MNA -- MULTIVARIATE NOMINAL ANALYSIS

 

MNA performs a multivariate analysis of nominal-scale dependent variables, using a series of parallel dummy-variable regressions derived from each of the dependent variable codes, dichotomized to a 0-1 variable. The program's major use is to give an additive multivariate model showing the relationship between a set of predictors and the dependent variable in terms of a set of coefficients analogous to MCA coefficients.

The advantage MNA has over other techniques applicable to the same data is the simplicity and direct interpretability of the MNA coefficients and the categorical pre­diction algorithm. See Andrews and Messenger, Multivariate Nominal Scale Analysis for a complete description of the MNA technique.

Statistics:  MNA computes the univariate distribution of the dependent variable, gives (in effect) a bivariate distribution of the dependent variable with each predictor, and computes and prints the multivariate "MNA coefficients."  Bivariate statistics are the bivariate theta and the code specific and generalized eta-square; they provide two alternatives for measuring the strength of the simple bivariate relationship between a specific predictor and the dependent varia­ble. The program also prints a series of statistics for each predictor called "Beta Square."  These indicate the relative impor­tance of the predictor when holding all other independent variables constant. Multi­var­iate statistics are the multivariate theta and the code specific and generalized R-square.

References:

Andrews, F. M., J. N. Morgan, J. A. Sonquist and L. Klem. Multiple Classification Analysis. Second edition. Ann Arbor: Institute for Social Research, The University of Michigan, 1973.

Andrews, F. M. and R. C. Messenger. Multivariate Nominal Scale Analysis. Ann Arbor:  Institute for Social Research, The University of Michigan, 1973.

 

Information on the analysis.

Numbers of cases eliminated due to missing data on the dependent variable and range of valid codes

Non-empty predictor codes

Minimum number of significant digits in solution vectors

Dependent Variable Statistics.

Frequency distribution

Weighted frequency distribution

Weighted frequency distribution expressed as a percent

R-squared (for each dependent variable code)

Adjusted R-squared (for each dependent variable code)

Predictor Variable Statistics.

Frequency for each code

Weighted frequency for each code

Weighted frequency expressed as a percent for each code

For each predictor code:

Weighted frequency marginal for each code of the dependent variable (Y) expressed as percents

Adjusted percents (sums of percents and coefficients) for each code of the depen­dent variable

Coefficients for each code of the dependent variable

Theta

Eta-squared (for each dependent variable code)

Beta-squared (for each dependent variable code)

Generalized eta-squared

Joint and Multivariate Prediction.

Generalized R-squared

Joint theta (proportion of cases correctly classed)

Classification matrix.

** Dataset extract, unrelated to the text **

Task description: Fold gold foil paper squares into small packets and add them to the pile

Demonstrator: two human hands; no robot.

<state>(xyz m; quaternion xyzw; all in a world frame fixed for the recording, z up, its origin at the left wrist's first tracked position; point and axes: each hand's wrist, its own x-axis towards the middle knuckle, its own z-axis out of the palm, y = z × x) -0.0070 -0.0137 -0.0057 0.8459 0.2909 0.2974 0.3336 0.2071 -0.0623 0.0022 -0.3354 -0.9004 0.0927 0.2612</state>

Rows of the matrix indicate actual codes; columns indicate pre­dicted codes.

INTERPRETING MNA OUTPUT

Consult the example at the end of this write-up as noted in the following discus­sions. See Multivariate Nominal Scale Analysis (Andrews and Messenger, 1973) for a complete description of how to interpret MNA results.

Examination Strategies

In looking at a large number of detail statistics from MNA, two things are of par­ticular interest: 1) large coefficients, and 2) large differences between the percents and the adjusted percents.

If an independent variable is ordinal scale, the occurrence of monotonic change across successive coefficients or percentages may also be of interest. This occurs in the example in the way V46, "Better or worse a year from now" affects the likelihood of the first car being a compact.

Theta Statistic

The multivariate statistic Theta indicates the proportion of cases correctly classified after taking into account each respondent's scores on all dependent variables. In the example, Theta is .8043 indicating that 80% of the cases could be correctly classified after taking into account each respondent's scores on all independent variables. This is a gain of more than 10 percent­age points over the mode of the overall percentage dis­tribution (69.6% for "Large" car).

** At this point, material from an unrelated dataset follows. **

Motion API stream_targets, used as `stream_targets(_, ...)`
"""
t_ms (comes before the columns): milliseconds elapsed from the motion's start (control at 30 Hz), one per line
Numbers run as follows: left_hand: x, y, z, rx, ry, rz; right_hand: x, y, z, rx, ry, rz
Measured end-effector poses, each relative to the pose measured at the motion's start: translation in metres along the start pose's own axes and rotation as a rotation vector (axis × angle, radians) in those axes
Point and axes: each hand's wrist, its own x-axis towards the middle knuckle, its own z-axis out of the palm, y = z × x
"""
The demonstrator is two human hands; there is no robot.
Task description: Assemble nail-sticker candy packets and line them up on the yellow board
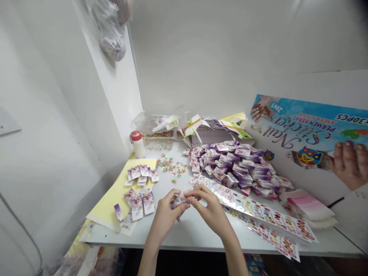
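Note:
Above the front of the table, my left hand [169, 209] is closed around a small purple-and-white printed box [179, 199]. The fingers of my right hand [205, 203] are pinched together at the box's upper right end; whether something small is between them too, I cannot make out. To the left, flat purple-and-white boxes [137, 207] lie on a yellow sheet [110, 197]. Small wrapped candies [169, 165] are scattered beyond my hands. Printed sticker strips [253, 205] run diagonally to the right of my right hand.
A large heap of filled-looking boxes [230, 165] covers the back right. Behind stand a red-capped bottle [139, 145], a clear plastic tray [158, 143] and an opened carton [214, 136]. A big printed "Nail Stickers" carton [304, 134] borders the right; pink-and-white packs [309, 205] lie before it.

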Motion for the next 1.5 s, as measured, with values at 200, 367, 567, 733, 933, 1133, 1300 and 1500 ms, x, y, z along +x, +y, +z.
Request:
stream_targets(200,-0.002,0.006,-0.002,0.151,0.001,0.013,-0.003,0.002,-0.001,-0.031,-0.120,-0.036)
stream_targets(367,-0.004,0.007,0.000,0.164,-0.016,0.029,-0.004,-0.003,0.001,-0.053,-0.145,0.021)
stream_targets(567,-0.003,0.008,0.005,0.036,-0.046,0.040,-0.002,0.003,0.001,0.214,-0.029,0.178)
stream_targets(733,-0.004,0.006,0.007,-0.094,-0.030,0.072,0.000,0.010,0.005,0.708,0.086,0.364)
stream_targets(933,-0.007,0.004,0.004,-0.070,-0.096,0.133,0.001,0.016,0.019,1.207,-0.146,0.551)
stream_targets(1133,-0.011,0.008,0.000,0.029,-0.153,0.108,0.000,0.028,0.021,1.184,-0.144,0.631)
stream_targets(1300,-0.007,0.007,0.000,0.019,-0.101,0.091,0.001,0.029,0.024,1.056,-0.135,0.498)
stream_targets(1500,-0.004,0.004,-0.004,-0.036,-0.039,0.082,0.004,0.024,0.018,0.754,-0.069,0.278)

Identifying the mode is important; it shows that even if you know nothing about the respondents, you could predict the first car for everyone to be large and be cor­rect 69.6% of the time. Relationships of the independent variables to the depen­dent variable act to increase predictability above this 69.6% level.

The bivariate Theta statistic indicates the proportion correctly classified for a single independent variable.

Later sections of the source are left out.